Supplied information -
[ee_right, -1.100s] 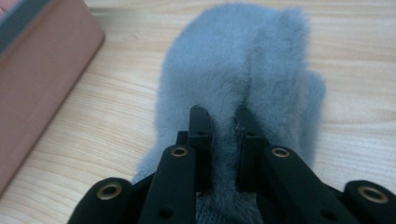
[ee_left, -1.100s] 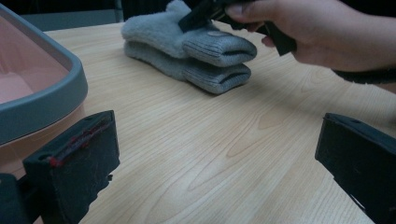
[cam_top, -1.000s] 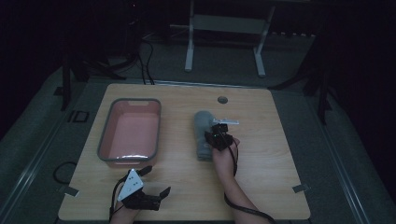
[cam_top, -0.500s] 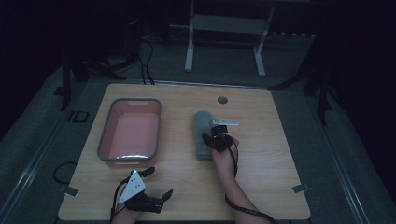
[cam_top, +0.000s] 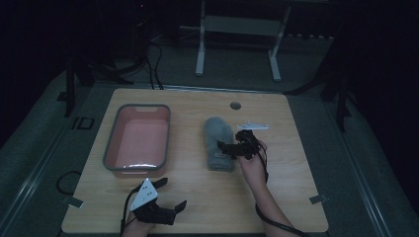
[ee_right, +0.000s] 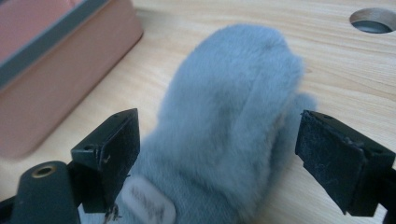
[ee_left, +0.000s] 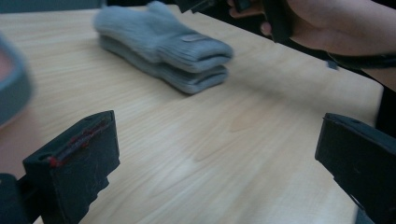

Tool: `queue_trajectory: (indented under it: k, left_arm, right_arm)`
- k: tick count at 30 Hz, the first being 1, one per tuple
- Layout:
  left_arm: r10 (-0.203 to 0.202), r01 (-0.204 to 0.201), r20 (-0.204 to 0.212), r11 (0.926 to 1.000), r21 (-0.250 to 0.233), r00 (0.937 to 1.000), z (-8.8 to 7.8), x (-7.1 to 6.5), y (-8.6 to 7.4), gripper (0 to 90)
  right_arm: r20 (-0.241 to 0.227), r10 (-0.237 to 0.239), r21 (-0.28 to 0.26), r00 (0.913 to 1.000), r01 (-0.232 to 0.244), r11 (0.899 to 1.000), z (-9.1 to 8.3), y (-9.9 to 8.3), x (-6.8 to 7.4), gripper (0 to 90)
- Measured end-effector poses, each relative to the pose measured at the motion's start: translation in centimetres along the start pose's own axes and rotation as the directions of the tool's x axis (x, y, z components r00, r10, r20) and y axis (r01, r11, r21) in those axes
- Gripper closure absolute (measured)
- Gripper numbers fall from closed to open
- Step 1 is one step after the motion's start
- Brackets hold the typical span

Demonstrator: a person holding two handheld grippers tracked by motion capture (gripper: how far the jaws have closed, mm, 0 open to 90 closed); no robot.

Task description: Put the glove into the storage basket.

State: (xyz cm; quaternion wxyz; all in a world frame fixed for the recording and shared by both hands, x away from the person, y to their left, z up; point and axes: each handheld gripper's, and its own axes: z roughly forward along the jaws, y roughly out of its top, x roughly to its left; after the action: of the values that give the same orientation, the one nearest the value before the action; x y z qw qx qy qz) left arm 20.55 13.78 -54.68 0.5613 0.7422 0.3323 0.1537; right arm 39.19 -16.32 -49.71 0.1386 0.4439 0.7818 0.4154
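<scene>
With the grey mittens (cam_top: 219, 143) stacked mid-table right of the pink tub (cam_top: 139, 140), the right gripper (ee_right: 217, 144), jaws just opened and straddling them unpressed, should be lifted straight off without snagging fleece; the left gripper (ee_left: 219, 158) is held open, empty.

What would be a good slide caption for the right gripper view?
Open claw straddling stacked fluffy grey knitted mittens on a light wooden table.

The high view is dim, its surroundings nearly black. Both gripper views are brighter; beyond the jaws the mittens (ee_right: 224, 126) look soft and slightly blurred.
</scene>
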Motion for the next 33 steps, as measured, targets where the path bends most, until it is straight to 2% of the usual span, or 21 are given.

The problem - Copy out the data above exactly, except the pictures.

Output for this task -
[ee_right, -1.100s] 
[ee_left, -1.100s] 
[cam_top, -1.000s] 
[cam_top, -0.500s] 
[cam_top, +0.000s] 
[ee_right, +0.000s] 
[ee_left, +0.000s] 

Tool: `queue_trajectory: (indented under it: k, left_arm, right_arm)`
- k: tick count at 30 Hz, the first being 1, one per tuple
- Layout:
  left_arm: r10 (-0.203 to 0.202), r01 (-0.204 to 0.201), r20 (-0.204 to 0.212), r11 (0.926 to 1.000), r21 (-0.250 to 0.233), r00 (0.937 to 1.000), z (-8.8 to 7.8), x (-7.1 to 6.5), y (-8.6 to 7.4), gripper (0 to 90)
  right_arm: r20 (-0.241 to 0.227), r10 (-0.237 to 0.239), r21 (-0.28 to 0.26), r00 (0.913 to 1.000), r01 (-0.232 to 0.244), r11 (0.899 to 1.000), z (-9.1 to 8.3), y (-9.9 to 8.3), x (-6.8 to 7.4), gripper (0 to 90)
- Measured end-effector poses, each relative to the pose measured at the motion's start: translation in centimetres along the start pose's own axes and rotation as the directions of the tool's x axis (x, y, z components r00, r10, r20) and y axis (r01, r11, r21) in those axes
- Gripper closure absolute (measured)
- Gripper numbers fall from closed to open
- Step 1 is one step after the motion's start
- Brackets hold the typical span

Demonstrator: a person holding two handheld grippers tracked by motion capture (gripper: how far the jaws have closed, mm, 0 open to 90 closed); no robot.

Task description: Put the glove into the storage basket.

State: (xyz cm; quaternion wxyz; all in a world frame fixed for the recording and shared by both hands, x away from the person, y to their left, z up; point and axes: each handheld gripper's, and its own axes: z roughly forward along the jaws, y roughly out of its top, x roughly to its left; after the action: of the values that give the same orientation, the one nearest the value before the action; x y z qw qx qy qz) left arm 20.55 13.78 -54.68 0.5613 0.7422 0.3323 0.1537; right arm 39.19 -16.32 -49.71 0.1386 0.4439 0.7818 0.4154
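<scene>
With the grey mittens (cam_top: 219, 143) stacked mid-table right of the pink tub (cam_top: 139, 140), the right gripper (ee_right: 217, 144), jaws just opened and straddling them unpressed, should be lifted straight off without snagging fleece; the left gripper (ee_left: 219, 158) is held open, empty.

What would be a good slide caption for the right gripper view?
Open claw straddling stacked fluffy grey knitted mittens on a light wooden table.

The high view is dim, its surroundings nearly black. Both gripper views are brighter; beyond the jaws the mittens (ee_right: 224, 126) look soft and slightly blurred.
</scene>
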Motion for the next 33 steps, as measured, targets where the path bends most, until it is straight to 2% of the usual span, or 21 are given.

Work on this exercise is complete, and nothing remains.